There is a story I've been aware of for a while that was highlighted on Bill Maher's show. I have been kind of neutral about it, not in the "I could care less fashion" but rather, in the "I don't know why it happened and won't opinionate about it."
The story has to do with the head of a tv network ostensibly created to dispel Islamic stereotypes. The grim "punchline", from the human interest pov, is that he beheaded his wife with a scimitar. Yes, I know that as punchlines go, that one is not so funny. It's supposed to "work" with the "dispelling Islamic stereotypes" line, but gets tripped up on the fact that he killed the mother of his children in a horrible way. Is this about culture, then? Religion? Or is it about a pattern of abuse? Because this guy seems to have had one. She was his third wife. The third to claim abuse. She had filed a stay-away order. And she was filing for divorce on the grounds of his abuse of her.
Can we say that the abuse of his wife, which ultimately led to her death, can be laid at the foot of Islam? I can't say that. Many partners, whatever their religion, can come to blows with their spouse--and not have religion play any part in the conflict. They have "anger issues." They were "under the influence". They just "snapped" under a great load of emotion, and struck out.
It doesn't have to play into his culture. He could just be a sick man who never learned to deal with his personal issues. The point where it became a story was where he grabbed a sword to perform the deed, so reminiscent of honor killings and the decisions of sharia law against, for example, "adulterous women", elsewhere. Why a sword, and why beheading? Had he wrapped his hands around her throat, we'd have given no thought about the simple domestic brutality--the idea of "honor killing" might not have been spoken. But if this were a crime of passion--what if the sword simply was at hand? What if the scimitar was a decorative item, as Maher imagines?

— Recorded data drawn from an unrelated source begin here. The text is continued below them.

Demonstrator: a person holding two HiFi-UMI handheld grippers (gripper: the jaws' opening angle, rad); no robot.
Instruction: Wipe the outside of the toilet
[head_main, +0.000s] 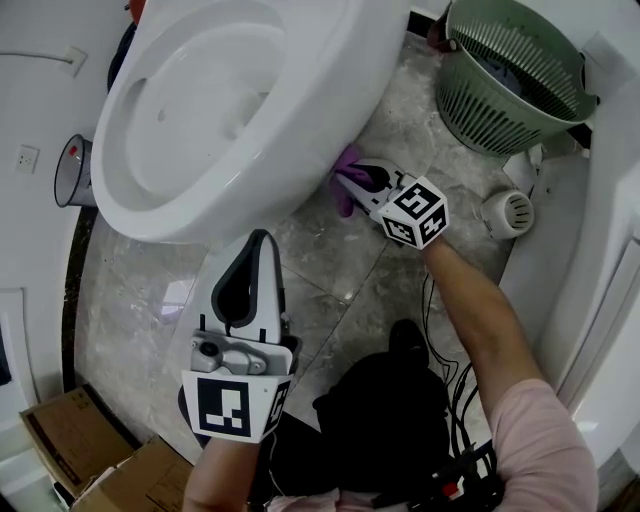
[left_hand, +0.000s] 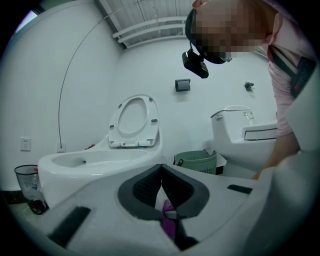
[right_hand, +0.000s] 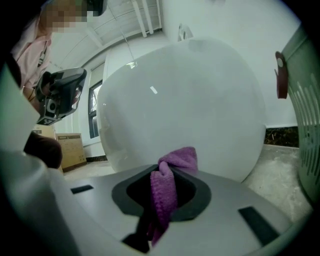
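Note:
The white toilet (head_main: 200, 100) fills the upper left of the head view, its seat lid raised in the left gripper view. My right gripper (head_main: 352, 178) is shut on a purple cloth (head_main: 346, 172) and presses it against the lower outside of the bowl, on its right flank. In the right gripper view the cloth (right_hand: 167, 185) bunches between the jaws, right against the bowl's curved wall (right_hand: 185, 100). My left gripper (head_main: 262, 238) hovers below the bowl's front rim, shut and holding nothing; its tips (left_hand: 161, 167) meet, and the toilet (left_hand: 90, 165) is beyond them.
A green slatted basket (head_main: 510, 80) stands right of the toilet. A small clear bin (head_main: 75, 170) sits by the left wall, cardboard boxes (head_main: 70, 440) at bottom left. Black cables (head_main: 450, 390) and a round white fitting (head_main: 508, 213) lie on the marble floor. A second toilet (left_hand: 245, 140) stands further right.

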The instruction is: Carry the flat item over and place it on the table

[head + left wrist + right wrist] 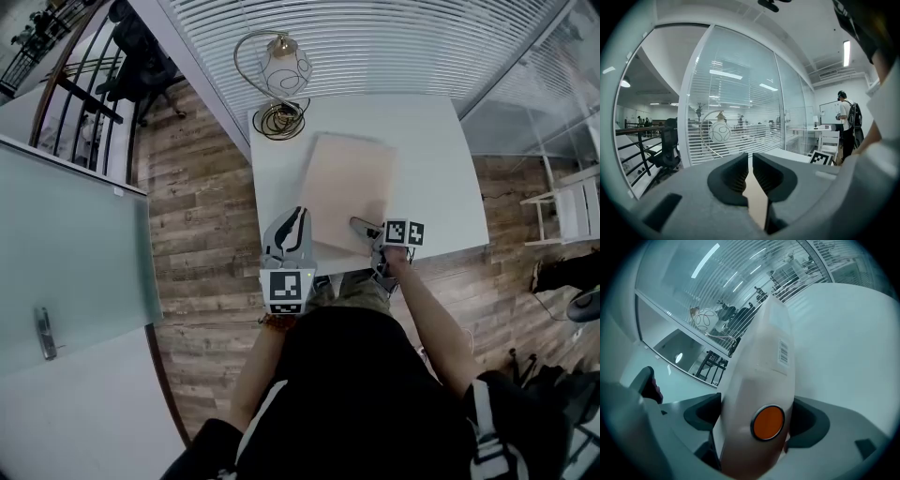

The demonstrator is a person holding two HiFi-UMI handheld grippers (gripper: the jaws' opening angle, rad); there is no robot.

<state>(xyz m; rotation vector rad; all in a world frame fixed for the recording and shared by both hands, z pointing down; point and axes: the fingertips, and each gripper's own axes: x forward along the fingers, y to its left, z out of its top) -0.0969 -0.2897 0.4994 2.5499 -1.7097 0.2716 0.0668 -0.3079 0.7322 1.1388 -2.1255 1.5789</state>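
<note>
A flat beige board (347,192) lies on the white table (441,159), its near edge by the table's front. My left gripper (292,228) sits at the board's near-left edge. In the left gripper view the left gripper (751,174) is shut on the thin beige edge of the board (758,202). My right gripper (371,234) is at the near-right corner. In the right gripper view the board (764,357), with a barcode label and an orange disc (768,423), stands between the widely spread jaws of the right gripper (759,422); the pads look just clear of it.
A globe lamp in a wire loop (279,82) stands at the table's far-left corner. Behind the table runs a glass wall with blinds (375,37). A black office chair (141,56) is at the far left and a white chair (572,206) at the right. The floor is wooden.
</note>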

It was simply handy. Like a pot of boiling hot coffee might be, or a gun, or a knife. Or a belt. Or a hand. Or a hand made into a fist.
Even if culturally, he was acclimated to the idea that women should be brought to hand, and that family honor rested on the woman's behavior, I say it was nonetheless himself who decided to do the deed, to do other deeds, to be an abuser. Certainly there are men who are aware of these traditions of outrages against women who trangress some cultural more--but they don't all go in for it. No, I bet they don't. It crops up too damn often in the press (it should not happen at all), but I wonder how many husbands turn aside, and reflect that their family is worth more than honor. I want to think the number would impress me. I want to think that this westernized man, who seemed so soft-spoken and gentle to so many, was just some frightful exception.
But I can't help but reflect that a patriarchal, anti-woman interpretation of religion had something to do with it. And I can't help but suppose that any anti-woman religion might've done the same (in influencing abuse). And I like religion a little less for that. Being female, and all. Was there nothing he learned that might've made him push back against the thought of murder?
I was reluctant to blog on the tale because I didn't know. I blog about it now because I still don't know. And I think not-knowing leaves a valid question--was it religion, or simply misogyny? Did his religion teach him hate, or did he hate because he was mad, and just hated? Does religion play a part at all? Or was it just the incidental thing that makes the story ironic and sad? I won't just lay it at the foot of Islam--because women are abused the world over. I suspect the religion doesn't help, thought.